When a query engine factory is chosen, the create
method is
called to return a Plan
object for the execution. The main
operation of the Plan
interface is to get the QueryIterator
for
the query.
See the example arq.examples.engine.MyQueryEngine
at
jena-examples:arq/examples.
The Main Query Engine
The main query engine can execute any query. It contains a number
of basic graph pattern matching implementations including one that
uses the Graph.find
operation so it can work with any
implementation of the Jena Graph SPI. The main query engine works
with general purpose datasets but not directly with quad stores; it
evaluates patterns on each graph in turn. The main query engine
includes optimizations for the standard Jena implementation of
in-memory graphs.
High-level optimization is performed by a sequence of
transformations. This set of optimizations is evolving. A custom
implementation of a query engine can reuse some or all of these
transformations (see Algebra.optimize
which is the set of
transforms used by the main query engine).
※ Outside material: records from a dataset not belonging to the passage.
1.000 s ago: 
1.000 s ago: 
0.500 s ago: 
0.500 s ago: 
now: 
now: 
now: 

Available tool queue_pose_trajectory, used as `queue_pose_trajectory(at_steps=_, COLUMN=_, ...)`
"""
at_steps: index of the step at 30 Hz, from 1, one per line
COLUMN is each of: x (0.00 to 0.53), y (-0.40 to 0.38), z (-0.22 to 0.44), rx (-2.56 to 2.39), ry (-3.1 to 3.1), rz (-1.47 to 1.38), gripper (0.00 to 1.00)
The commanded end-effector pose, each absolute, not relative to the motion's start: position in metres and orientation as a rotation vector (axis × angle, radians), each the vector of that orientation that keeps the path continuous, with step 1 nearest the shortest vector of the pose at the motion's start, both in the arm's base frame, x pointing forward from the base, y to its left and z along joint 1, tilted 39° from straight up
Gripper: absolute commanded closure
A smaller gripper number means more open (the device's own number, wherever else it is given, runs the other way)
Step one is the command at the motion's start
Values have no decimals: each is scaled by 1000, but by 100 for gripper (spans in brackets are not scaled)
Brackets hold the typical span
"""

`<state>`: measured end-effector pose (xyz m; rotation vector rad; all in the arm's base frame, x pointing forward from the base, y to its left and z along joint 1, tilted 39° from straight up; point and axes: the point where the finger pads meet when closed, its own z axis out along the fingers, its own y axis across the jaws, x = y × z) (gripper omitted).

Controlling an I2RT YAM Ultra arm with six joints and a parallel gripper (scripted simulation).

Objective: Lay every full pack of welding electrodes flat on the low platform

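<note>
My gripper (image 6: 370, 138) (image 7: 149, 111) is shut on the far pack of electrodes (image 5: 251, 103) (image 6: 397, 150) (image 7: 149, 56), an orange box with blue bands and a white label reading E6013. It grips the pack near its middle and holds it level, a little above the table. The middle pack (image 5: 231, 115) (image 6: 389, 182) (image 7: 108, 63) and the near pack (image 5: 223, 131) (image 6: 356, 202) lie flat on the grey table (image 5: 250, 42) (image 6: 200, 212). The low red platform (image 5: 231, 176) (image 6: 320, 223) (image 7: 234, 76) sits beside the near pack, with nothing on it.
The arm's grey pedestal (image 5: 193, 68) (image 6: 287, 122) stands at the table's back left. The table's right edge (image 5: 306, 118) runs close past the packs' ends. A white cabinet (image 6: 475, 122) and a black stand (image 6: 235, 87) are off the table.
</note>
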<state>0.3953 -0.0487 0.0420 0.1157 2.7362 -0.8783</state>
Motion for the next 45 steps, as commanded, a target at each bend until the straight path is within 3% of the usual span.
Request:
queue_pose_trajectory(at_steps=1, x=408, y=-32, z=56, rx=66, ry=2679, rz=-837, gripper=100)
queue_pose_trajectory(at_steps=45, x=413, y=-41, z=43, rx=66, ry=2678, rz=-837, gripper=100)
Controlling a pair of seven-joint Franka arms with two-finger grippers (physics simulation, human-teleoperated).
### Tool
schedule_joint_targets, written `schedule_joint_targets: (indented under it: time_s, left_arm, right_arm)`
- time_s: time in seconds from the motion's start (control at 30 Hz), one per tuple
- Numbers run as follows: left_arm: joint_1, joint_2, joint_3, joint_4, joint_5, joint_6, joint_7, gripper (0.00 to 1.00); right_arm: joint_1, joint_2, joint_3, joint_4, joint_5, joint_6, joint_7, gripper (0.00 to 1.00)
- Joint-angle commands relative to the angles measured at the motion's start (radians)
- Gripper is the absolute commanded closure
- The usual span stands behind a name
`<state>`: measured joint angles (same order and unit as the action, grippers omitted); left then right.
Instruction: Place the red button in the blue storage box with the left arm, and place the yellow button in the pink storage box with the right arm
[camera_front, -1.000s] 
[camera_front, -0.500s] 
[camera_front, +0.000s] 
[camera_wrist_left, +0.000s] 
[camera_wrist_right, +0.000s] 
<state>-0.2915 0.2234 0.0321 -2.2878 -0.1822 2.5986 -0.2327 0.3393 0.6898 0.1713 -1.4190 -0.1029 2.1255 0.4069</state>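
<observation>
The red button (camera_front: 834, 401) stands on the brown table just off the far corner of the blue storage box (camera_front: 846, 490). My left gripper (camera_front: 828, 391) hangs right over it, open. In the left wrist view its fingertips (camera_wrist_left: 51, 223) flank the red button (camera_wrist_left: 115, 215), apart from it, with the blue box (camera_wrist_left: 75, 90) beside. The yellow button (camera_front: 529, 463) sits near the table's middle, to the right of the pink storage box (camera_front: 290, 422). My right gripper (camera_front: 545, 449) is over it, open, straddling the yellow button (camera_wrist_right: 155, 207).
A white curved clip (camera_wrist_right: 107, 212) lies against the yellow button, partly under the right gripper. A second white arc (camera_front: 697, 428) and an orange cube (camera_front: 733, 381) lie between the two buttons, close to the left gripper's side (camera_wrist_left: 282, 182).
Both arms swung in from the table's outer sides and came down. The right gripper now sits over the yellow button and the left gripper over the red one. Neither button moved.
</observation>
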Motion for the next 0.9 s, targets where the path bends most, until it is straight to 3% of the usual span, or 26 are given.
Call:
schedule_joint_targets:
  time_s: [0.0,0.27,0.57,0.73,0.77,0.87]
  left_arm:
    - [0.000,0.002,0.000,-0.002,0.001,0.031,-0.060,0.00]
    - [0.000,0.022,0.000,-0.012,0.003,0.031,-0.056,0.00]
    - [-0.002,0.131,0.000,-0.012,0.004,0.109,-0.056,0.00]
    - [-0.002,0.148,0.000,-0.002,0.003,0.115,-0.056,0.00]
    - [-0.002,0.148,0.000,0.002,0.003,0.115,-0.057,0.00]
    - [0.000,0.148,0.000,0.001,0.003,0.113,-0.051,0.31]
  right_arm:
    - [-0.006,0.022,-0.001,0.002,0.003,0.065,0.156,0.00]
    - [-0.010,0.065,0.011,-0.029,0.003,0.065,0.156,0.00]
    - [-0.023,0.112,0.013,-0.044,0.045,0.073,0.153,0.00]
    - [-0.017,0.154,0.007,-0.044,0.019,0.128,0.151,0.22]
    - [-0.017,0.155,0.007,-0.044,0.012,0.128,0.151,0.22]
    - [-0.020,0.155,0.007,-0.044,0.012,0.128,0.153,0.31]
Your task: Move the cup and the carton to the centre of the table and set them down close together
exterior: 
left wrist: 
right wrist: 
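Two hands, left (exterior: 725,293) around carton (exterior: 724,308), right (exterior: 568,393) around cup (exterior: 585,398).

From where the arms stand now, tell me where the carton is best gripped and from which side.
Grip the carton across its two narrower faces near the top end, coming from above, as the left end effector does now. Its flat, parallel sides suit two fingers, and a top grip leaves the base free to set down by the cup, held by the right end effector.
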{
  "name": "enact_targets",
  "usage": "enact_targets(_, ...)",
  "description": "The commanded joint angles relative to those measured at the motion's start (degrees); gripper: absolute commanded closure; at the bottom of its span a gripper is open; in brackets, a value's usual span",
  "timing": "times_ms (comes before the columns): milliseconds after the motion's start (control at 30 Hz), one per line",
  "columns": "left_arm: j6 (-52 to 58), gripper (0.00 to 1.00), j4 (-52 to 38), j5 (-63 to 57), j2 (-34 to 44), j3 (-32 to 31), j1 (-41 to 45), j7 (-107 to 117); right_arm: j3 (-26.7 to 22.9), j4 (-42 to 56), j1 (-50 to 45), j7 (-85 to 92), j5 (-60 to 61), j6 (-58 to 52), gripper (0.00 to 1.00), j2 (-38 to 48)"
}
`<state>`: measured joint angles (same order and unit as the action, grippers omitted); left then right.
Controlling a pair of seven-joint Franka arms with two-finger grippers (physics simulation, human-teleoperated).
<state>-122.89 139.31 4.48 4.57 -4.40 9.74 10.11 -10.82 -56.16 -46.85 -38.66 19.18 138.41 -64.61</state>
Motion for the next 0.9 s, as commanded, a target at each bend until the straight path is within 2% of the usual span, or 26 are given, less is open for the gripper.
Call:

The main query engine is a streaming engine. It evaluates
expressions as the client consumes each query solution. After
preparing the execution by creating the initial conditions (a
partial solution of one row and no bound variables or any initial
bindings of variables), the main query engine calls QC.execute
which is the algorithm to execute a query. Any extension that
wished to reuse some of the main query engine by providing its own
OpExecutor
must call this method to evaluate a sub-operation.
QC.execute
finds the currently active OpExecutor
factory,
creates an OpExecutor
object and invokes it to evaluate one
algebra operation.
There are two points of extension for the main query engine:
- Stage generators, for evaluating basic graph patterns and reusing the rest of the engine.
OpExecutor
to execute any algebra operator specially.
The standard OpExecutor
invokes the stage generator mechanism to
match a basic graph pattern.
Graph matching and a custom StageGenerator
The correct point to hook into ARQ for just extending basic graph
pattern matching (BGPs) is to provide a custom StageGenerator
.
(To hook into filtered basic graph patterns, the extension will
need to provide its own OpExecutor
factory). The advantage of
the StageGenerator
mechanism, as compared to the more general
OpExecutor
described below, is that it more self-contained and
requires less detail about the internal evaluation of the other
SPARQL algebra operators. This extension point corresponds to
section 12.6
“Extending SPARQL Basic Graph Matching”.
Below is the default code to match a BGP from
OpExecutor.execute(OpBGP, QueryIterator)
. It merely calls fixed
code in the StageBuilder
class.The input is a stream of results
from earlier stages. The execution must return a query iterator
that is all the possible ways to match the basic graph pattern for
each of the inputs in turn. Order of results does not matter.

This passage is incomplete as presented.